La vocación consagrada es un carisma, una gracia, un don particular de Dios, pero que exige una gran generosidad, madurez, entrega y disponibilidad. Esta vocación tiende a realizar el valor religioso, pero no es un fin en sí misma, sino que tiende a realizar el amor a Jesús y el reino de Dios.
Ya desde el momento de la admisión de los jóvenes al seminario o noviciado hay que verificar atentamente su idoneidad para vivir el celibato de manera que lleguen, antes de la ordenación o profesión religiosa, a una certeza moral sobre su madurez afectiva y sexual. No deben ser admitidos al sacerdocio o a la vida religiosa aquellos homosexuales, lo mismo que los heterosexuales, que sean incapaces de vivir la opción celibataria, o para quienes su vocación sea sólo un medio de realizar su aspiración homosexual, así como aquéllos para quienes sea un refugio donde vivir su angelismo y pasividad, es decir todos los que no tengan ideales vocacionales suficientemente seguros y una personalidad en general bastante sólida como para dar bien fundadas esperanzas de perseverancia y efectividad como célibes consagrados.
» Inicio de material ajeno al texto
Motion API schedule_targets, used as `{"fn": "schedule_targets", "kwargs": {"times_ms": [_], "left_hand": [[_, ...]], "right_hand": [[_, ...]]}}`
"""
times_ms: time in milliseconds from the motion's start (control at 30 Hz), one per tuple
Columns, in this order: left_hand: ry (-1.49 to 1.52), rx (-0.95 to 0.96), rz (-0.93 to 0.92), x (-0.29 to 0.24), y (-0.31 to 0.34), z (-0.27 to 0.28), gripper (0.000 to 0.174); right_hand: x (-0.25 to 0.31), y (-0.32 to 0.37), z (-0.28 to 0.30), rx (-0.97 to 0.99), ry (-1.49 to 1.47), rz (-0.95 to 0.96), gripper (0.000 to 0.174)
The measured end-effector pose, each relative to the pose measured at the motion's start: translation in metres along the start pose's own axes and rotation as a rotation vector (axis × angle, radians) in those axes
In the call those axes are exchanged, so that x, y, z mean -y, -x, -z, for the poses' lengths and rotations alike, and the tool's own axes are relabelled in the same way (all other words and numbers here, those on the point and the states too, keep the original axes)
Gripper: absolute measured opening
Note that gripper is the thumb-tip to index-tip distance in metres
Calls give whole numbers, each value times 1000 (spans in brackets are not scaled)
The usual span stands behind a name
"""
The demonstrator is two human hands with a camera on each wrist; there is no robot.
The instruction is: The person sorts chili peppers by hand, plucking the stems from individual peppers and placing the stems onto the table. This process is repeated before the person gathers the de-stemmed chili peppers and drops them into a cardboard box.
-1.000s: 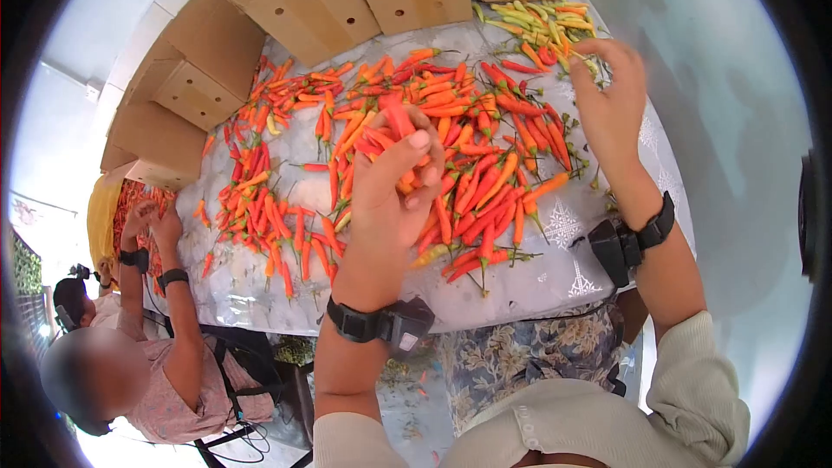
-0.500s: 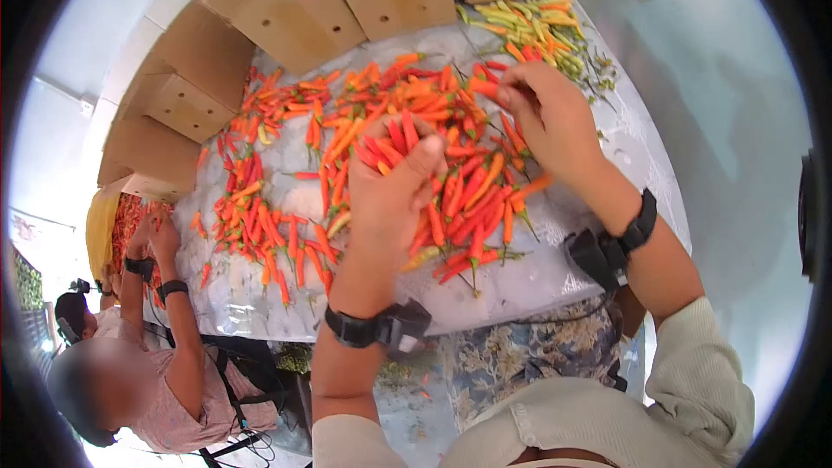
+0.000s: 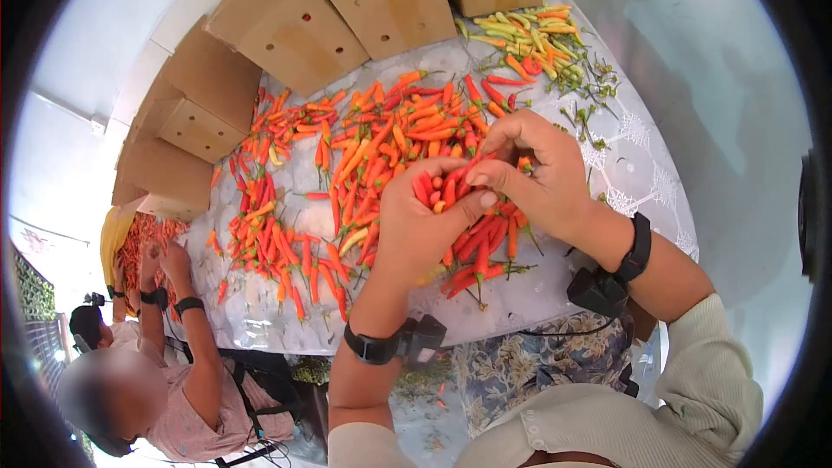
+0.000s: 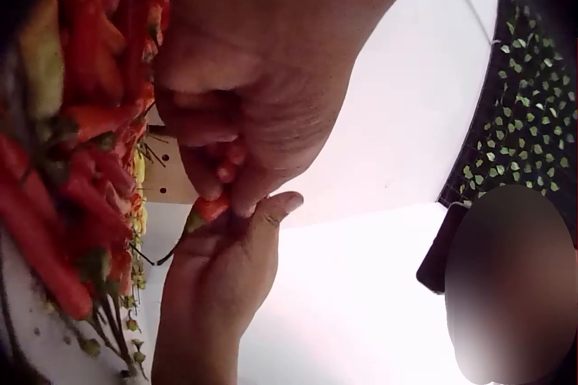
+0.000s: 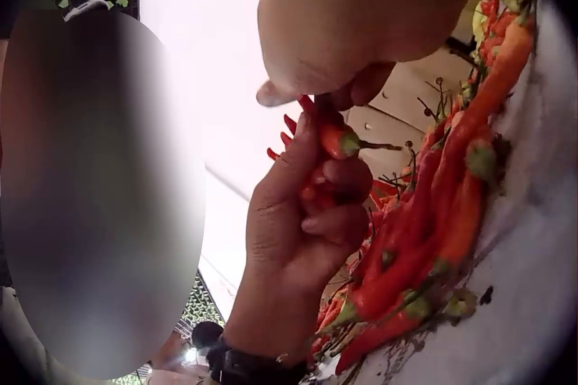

Debemos recordar que sólo lo que es verdadero puede finalmente ser también pastoral, por lo que no hay que aceptar para el sacerdocio a aquéllos que no están de acuerdo con la Moral Sexual de la Iglesia, especialmente si intentan subvertirla, pero incluso si tienen una postura ambigua frente a ella, no sólo por esta no aceptación, absolutamente inaceptable si son o van a ser los representantes oficiales de la Iglesia, sino también porque además hay una clara relación entre este rechazo y los comportamientos sexuales activos, porque es una autojustificación y carecen así de una importante defensa contra las tentaciones.
La existencia de un pasado de prácticas homosexuales (no algunos problemas de infancia o pubertad) debe apartar del sacerdocio, pues es difícil no recaer. Igualmente, ha de tenerse mucho cuidado con aquéllos cuya conciencia no se ve inquietada por problemas sexuales, pues suele ser señal clara de inmadurez.
El canon 1395 prevé incluso la expulsión del estado clerical, no sólo para los que cometen abusos sexuales con menores, sino también para los sacerdotes concubinos o que han mantenido o mantienen relaciones sexuales indebidas.
En Abril de 2002, ante los escándalos de homosexualidad y pedofilia habidos en Estados Unidos, Juan Pablo II invitó a los obispos, a cortar de raíz los graves abusos y pecados en materia de sexualidad. Como consecuencia de ello se ha alejado del ministerio sacerdotal a bastantes sacerdotes que habían mantenido relaciones sexuales indebidas.
Es indiscutible que este escándalo exige tomar medidas más eficaces para evaluar la idoneidad de los candidatos al sacerdocio, pues es ahí donde radica el fundamento del problema. Por ello la Congregación para la Educación Católica publicó en Noviembre del 2005 una Instrucción en la que decía:
“La Iglesia, respetando profundamente a las personas en cuestión, no puede admitir al Seminario y a las Órdenes Sagradas a quienes practican la homosexualidad, presentan tendencias homosexuales profundamente arraigadas o sostienen la así llamada cultura gay”; “si se tratase en cambio, de tendencias homosexuales que fuesen sólo la expresión de un problema transitorio, como, por ejemplo, el de una adolescencia todavía no terminada, ésas deberán ser claramente superadas al menos tres años antes de la Ordenación diaconal”.
Esto no significa que los homosexuales no estén llamados a la vocación cristiana de seguimiento de Jesús, ni que no deban aspirar a vivir según los ideales evangélicos. Una persona homosexual que busca seguir al Señor, está llamada a realizar la voluntad del Señor en su vida, uniendo al sacrificio de la cruz del Señor, todo sufrimiento y dificultad que pueda experimentar a causa de su condición. Pero esto no es exclusivo de los homosexuales, sino que es la vía de la salvación para toda persona que quiere seguir a Cristo, porque como nos dice San Pablo: “los que son de Cristo Jesús han crucificado la carne con las pasiones y los deseos” (Gálatas 5,24), si bien la consecuencia de un vivir así son los frutos del Espíritu Santo: “amor, alegría, paz, paciencia, afabilidad, bondad, lealtad, modestia, dominio de sí” (Gál 5, 22-23).